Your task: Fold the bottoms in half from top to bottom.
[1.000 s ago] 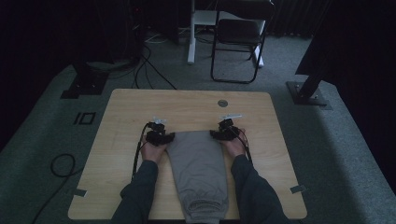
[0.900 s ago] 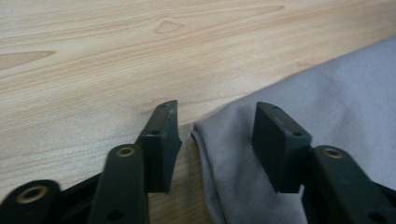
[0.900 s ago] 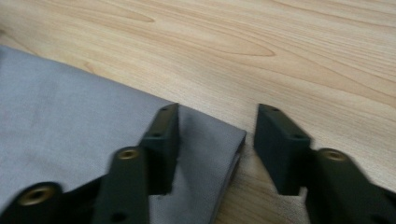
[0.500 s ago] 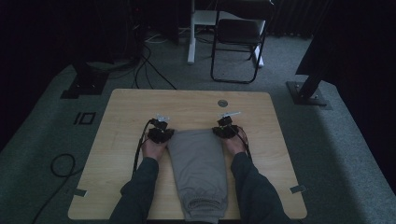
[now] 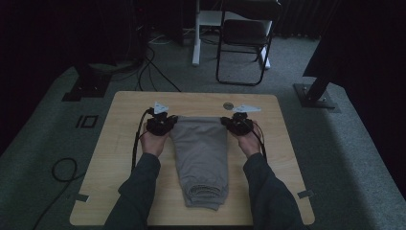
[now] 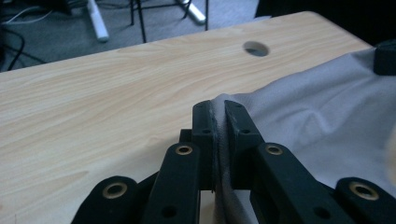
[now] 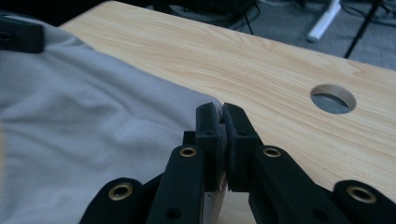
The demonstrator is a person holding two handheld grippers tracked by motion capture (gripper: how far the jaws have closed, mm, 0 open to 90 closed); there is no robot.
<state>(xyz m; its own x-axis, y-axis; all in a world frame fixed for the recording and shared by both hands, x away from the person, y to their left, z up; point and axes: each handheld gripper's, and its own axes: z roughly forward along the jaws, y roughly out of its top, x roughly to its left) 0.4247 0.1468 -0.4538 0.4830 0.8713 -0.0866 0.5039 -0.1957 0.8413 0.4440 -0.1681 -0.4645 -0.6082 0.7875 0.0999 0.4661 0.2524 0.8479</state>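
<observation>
- On the pale wooden desk (image 5: 119, 158), a grey folded garment (image 5: 200, 153) lies lengthwise down the middle, its long axis running from the far edge back toward the person, with a rolled or folded bulk at the near end.
- At the garment's far edge, the two corners sit at equal reach: one hand on each side, neither nearer than the other.
- Left gripper (image 6: 219, 116): its jaws have just been closing, and the fingers (image 6: 204, 122) now pinch a ridge of grey cloth at the far left corner.
- Right gripper (image 7: 222, 122): the fingers (image 7: 239, 127) are pressed tight on the far right corner, cloth caught between them.
- From both pairs of fingers the cloth stretches inward and back toward the person, so any lift or fold looks set to carry the far edge along that long axis.
- Beyond the right gripper, a round cable hole (image 7: 333, 98) opens in the desk.
</observation>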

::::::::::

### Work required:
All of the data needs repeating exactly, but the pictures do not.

### Task response:
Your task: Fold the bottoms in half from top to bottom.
[1.000 s ago] 
[0.900 s ago] 
[0.900 s ago] 
[0.500 s ago] 
[now] 
[now] 
[now] 
The demonstrator is a person holding two handheld grippers tracked by motion capture (gripper: how far the jaws have closed, mm, 0 open to 90 closed); there is no robot.
<state>(xyz m; its own x-axis, y-axis; all in a world frame fixed for the recording and shared by both hands, x away from the person, y to their left, z up; point and axes: each handheld gripper's, and its own axes: z roughly forward along the jaws, y roughly out of its top, x roughly to its left) 0.4247 0.1468 -0.4538 0.4830 0.8713 -0.0866 0.5039 -0.1957 0.8413 0.4440 -0.1681 -0.4645 -0.6082 0.7875 0.0999 0.4661 0.2524 0.8479</state>
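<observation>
- On the pale wooden desk (image 5: 119, 158), a grey folded garment (image 5: 200, 153) lies lengthwise down the middle, its long axis running from the far edge back toward the person, with a rolled or folded bulk at the near end.
- At the garment's far edge, the two corners sit at equal reach: one hand on each side, neither nearer than the other.
- Left gripper (image 6: 219, 116): its jaws have just been closing, and the fingers (image 6: 204, 122) now pinch a ridge of grey cloth at the far left corner.
- Right gripper (image 7: 222, 122): the fingers (image 7: 239, 127) are pressed tight on the far right corner, cloth caught between them.
- From both pairs of fingers the cloth stretches inward and back toward the person, so any lift or fold looks set to carry the far edge along that long axis.
- Beyond the right gripper, a round cable hole (image 7: 333, 98) opens in the desk.
</observation>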

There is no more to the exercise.